La veille du 25 avril, elle avait d'abord essayé de lui donner une mort "douce et paisible", lui faisant avaler un cocktail alcoolisé dans lequel elle avait versé 3 sachets de Noctamide. Ce médicament traitant les troubles du sommeil n'avait fait qu'endormir Raymonde Colin.

A son réveil, l'enseignante avait alors tenté de l'étrangler, avant d'utiliser une cordelette. La tentative avait encore échoué. Elle avait alors décidé de poignarder l'octogénaire avec un couteau de cuisine. La lame s’était tordue contre une côte, ne provoquant que quelques entailles...

Réfutant la bipolarité de l'accusée mise en avant par trois psychiatres, une contre-expertise présentée jeudi par un autre psychiatre a insisté sur le fait que l'accusée ne présentait "aucun trouble", bien que profondément "dépressive et obsédée par la mort, comme le reste de sa famille". Il s'agit de tentatives de meurtre "altruistes", basées sur la "compassion et nourries par la littérature", a affirmé ce médecin.

Avec une franchise déconcertante, l'ex-professeur a nié cette dimension "altruiste" de son geste. "Ce n’était pas une euthanasie, ma mère ne m’a jamais demandé de l’aider à mourir. C’était avant tout égoïste: j’ai fait cela pour aller mieux, parce que je ne supportais plus sa déchéance. Il fallait que l'une meure pour que les autres vivent", a-t-elle justifié.

"Je n’avais pensé qu’aux médicaments, le reste a été de l’improvisation dans l’affolement. L’oreiller, c’est un souvenir littéraire. J’ai simplement souhaité donner une mort paisible et douce à ma mère, pour reprendre le titre du livre de Simone de Beauvoir", a-t-elle poursuivi, avant d’avouer : "je n’aurais jamais pensé être poursuivie, j’ai pensé que le médecin viendrait constater la mort et garderait le silence, comme autrefois".

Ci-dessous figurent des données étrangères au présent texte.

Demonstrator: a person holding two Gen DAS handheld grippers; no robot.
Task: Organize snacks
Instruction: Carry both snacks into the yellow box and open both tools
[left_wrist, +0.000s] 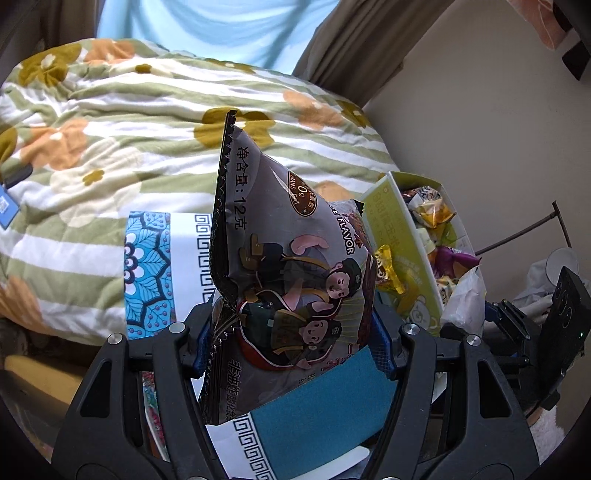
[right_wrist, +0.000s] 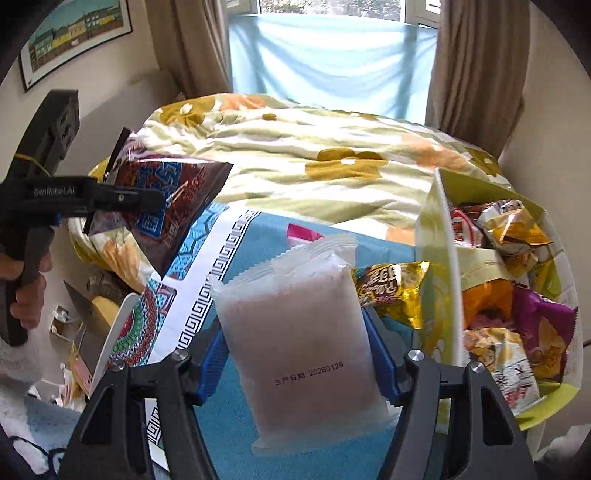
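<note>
Both claws loaded. Left claw (left_wrist: 291, 350) pinching a grey snack packet (left_wrist: 291, 266) by its lower part, held upright in the air over the blue patterned cloth (left_wrist: 317, 424), likely to carry it right to the green box (right_wrist: 436, 258). Right claw (right_wrist: 295, 354) pinching a frosted white pouch (right_wrist: 299, 339) by its sides, just left of that box. Grey packet is puffy, cartoon print, serrated seals. Box already stuffed with mixed wrappers; a gold wrapper (right_wrist: 391, 291) lies against its near wall

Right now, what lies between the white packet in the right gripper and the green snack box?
In the right wrist view, a gold-wrapped snack lies between the white packet and the green snack box.
</note>
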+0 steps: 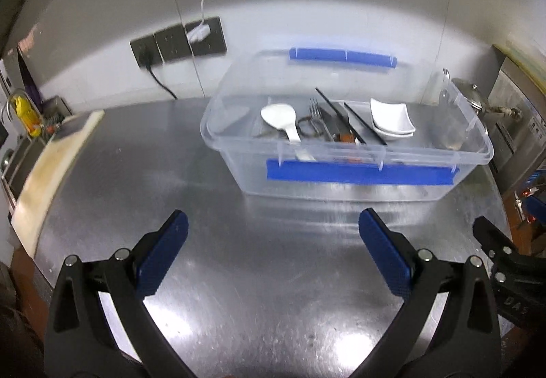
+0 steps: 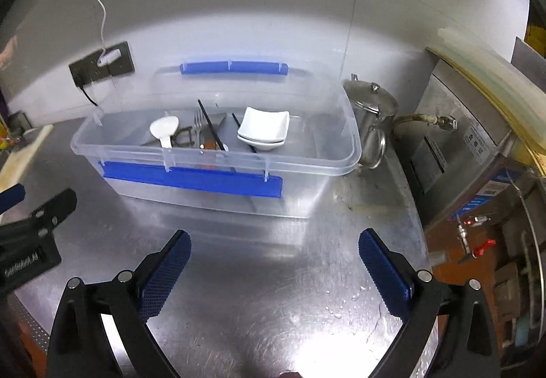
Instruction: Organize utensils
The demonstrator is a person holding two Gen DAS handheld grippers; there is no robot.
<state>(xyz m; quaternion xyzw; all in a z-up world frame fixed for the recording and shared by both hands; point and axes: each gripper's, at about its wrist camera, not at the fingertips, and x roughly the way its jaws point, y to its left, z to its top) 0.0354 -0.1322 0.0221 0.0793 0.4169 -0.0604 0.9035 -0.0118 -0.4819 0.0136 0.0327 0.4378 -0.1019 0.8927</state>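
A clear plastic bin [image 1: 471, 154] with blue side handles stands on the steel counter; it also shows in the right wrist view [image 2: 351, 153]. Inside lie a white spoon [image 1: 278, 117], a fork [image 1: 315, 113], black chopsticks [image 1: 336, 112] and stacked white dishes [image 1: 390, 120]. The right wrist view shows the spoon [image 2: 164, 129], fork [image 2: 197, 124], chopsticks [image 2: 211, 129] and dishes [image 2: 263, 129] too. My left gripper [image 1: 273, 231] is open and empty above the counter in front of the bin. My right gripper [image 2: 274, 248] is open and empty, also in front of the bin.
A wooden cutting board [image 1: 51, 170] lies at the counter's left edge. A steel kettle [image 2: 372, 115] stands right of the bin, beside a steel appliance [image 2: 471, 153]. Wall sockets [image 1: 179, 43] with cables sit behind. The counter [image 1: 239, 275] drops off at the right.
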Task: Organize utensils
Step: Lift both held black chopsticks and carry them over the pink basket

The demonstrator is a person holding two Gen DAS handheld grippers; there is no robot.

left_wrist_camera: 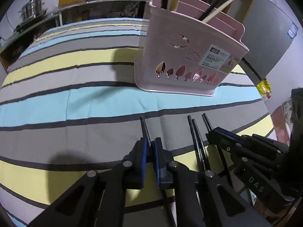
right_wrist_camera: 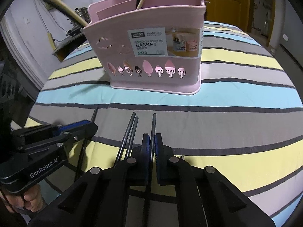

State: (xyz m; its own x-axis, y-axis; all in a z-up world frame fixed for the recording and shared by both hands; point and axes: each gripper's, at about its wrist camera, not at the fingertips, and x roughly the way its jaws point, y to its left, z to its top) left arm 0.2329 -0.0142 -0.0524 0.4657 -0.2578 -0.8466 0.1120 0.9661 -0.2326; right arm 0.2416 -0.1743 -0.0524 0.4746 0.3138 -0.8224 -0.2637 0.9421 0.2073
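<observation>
Gripping single black chopstick (left_wrist_camera: 145, 130), left gripper (left_wrist_camera: 150, 147) has pads pinched narrow on it. Right gripper (right_wrist_camera: 152, 145) likewise clamps own black chopstick (right_wrist_camera: 153, 126). Two loose black chopsticks (right_wrist_camera: 130, 132) lie between them on striped cloth (right_wrist_camera: 227, 98). Pink basket (right_wrist_camera: 151, 56) stands beyond, holding wooden and black utensils. Right view alone shows person's fingers (right_wrist_camera: 28, 202) under left gripper; left view alone shows counter with steel pots (left_wrist_camera: 32, 9).

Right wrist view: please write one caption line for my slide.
Right gripper closed on one black chopstick, two more beside it, pink basket ahead on striped cloth.
</observation>
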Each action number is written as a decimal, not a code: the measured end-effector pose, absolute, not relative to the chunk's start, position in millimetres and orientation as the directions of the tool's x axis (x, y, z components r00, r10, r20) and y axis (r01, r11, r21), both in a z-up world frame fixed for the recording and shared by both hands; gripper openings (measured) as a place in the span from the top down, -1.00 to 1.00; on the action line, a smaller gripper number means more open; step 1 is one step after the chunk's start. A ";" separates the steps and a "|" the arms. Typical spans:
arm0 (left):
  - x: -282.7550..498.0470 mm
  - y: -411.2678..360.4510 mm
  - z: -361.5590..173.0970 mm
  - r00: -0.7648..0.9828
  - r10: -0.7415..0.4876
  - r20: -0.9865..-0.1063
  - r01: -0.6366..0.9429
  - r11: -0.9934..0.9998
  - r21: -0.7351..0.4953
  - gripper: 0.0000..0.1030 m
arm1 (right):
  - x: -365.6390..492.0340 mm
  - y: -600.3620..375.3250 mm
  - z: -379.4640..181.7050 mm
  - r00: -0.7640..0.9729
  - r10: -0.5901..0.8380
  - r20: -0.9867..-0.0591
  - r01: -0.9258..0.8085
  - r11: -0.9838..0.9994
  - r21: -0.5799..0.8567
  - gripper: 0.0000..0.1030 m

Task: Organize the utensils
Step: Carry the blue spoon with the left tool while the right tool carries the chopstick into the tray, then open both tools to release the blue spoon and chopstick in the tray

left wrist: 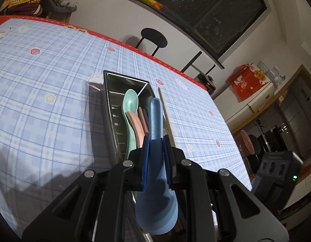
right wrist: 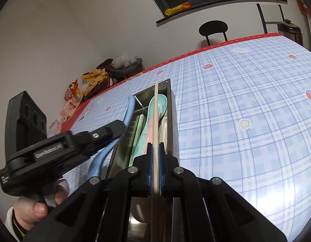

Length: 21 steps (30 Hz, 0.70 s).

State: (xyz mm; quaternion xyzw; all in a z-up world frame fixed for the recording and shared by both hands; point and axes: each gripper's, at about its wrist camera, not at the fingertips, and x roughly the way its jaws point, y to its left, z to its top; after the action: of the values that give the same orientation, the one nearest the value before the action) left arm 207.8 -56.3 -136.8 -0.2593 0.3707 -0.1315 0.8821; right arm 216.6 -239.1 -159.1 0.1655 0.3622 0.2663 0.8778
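White walls, dark window (left wrist: pixel 208 10), black chair (left wrist: pixel 153 38), blue checked tablecloth (left wrist: pixel 54 80).

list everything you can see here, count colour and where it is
metal tray: one, steel, on the table
green spoon: one, mint, in the tray
pink spoon: one, in the tray beside the green one
blue spoon: one, light blue, held over the tray
chopstick: one, cream, held over the tray
tablecloth: one, blue plaid, red border
chair: one, black, beyond the table
snack packets: several, orange and yellow, table's far corner
left gripper: black, blue pads, shut on the blue spoon
right gripper: black, shut on the chopstick
hand: one, gripping the left handle
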 end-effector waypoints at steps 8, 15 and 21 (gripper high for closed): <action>220.2 -58.2 -142.8 0.684 -0.404 -0.608 0.026 0.846 -0.533 0.68 | 221.2 -238.4 -161.7 0.593 0.583 -0.555 -0.335 0.805 0.489 0.87; 221.5 -52.0 -134.6 0.698 -0.389 -0.601 0.030 0.854 -0.519 0.58 | 221.0 -243.6 -158.4 0.608 0.579 -0.543 -0.331 0.807 0.490 0.84; 210.1 -36.7 -117.2 0.729 -0.331 -0.600 0.009 0.880 -0.474 0.19 | 214.5 -247.9 -150.8 0.639 0.565 -0.523 -0.333 0.815 0.474 0.27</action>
State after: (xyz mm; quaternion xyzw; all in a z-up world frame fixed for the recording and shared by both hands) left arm 210.1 -36.7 -117.2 -0.2256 0.3560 -0.0943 0.9019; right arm 214.5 -247.9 -150.8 0.1694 0.3420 0.2525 0.8892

La sexagénaire a ensuite admis avoir voulu maquiller son crime en suicide. Le 24 avril au soir, elle avait envoyé un SMS à une collègue indiquant que sa mère avait mis fin à ses jours pour "accréditer la thèse du suicide". Puis elle avait annulé la visite de l’infirmier, pour éviter "un gêneur".

Plus tard, après les tentatives de meurtre, elle avait essuyé le couteau ensanglanté avec un gant pour "effacer" ses empreintes et jeté les boites de médicaments administrés.

Devant ses deux soeurs, parties civiles, elle a également raconté ne pas avoir été capable d’aller jusqu’au bout de la strangulation ou de l’étouffement, et avoir volontairement choisi de ne pas poignarder sa mère au cœur, "car on ne frappe pas le sein qui nous a nourri".

Suspendue de l’Education nationale, elle encourt la réclusion criminelle à perpétuité.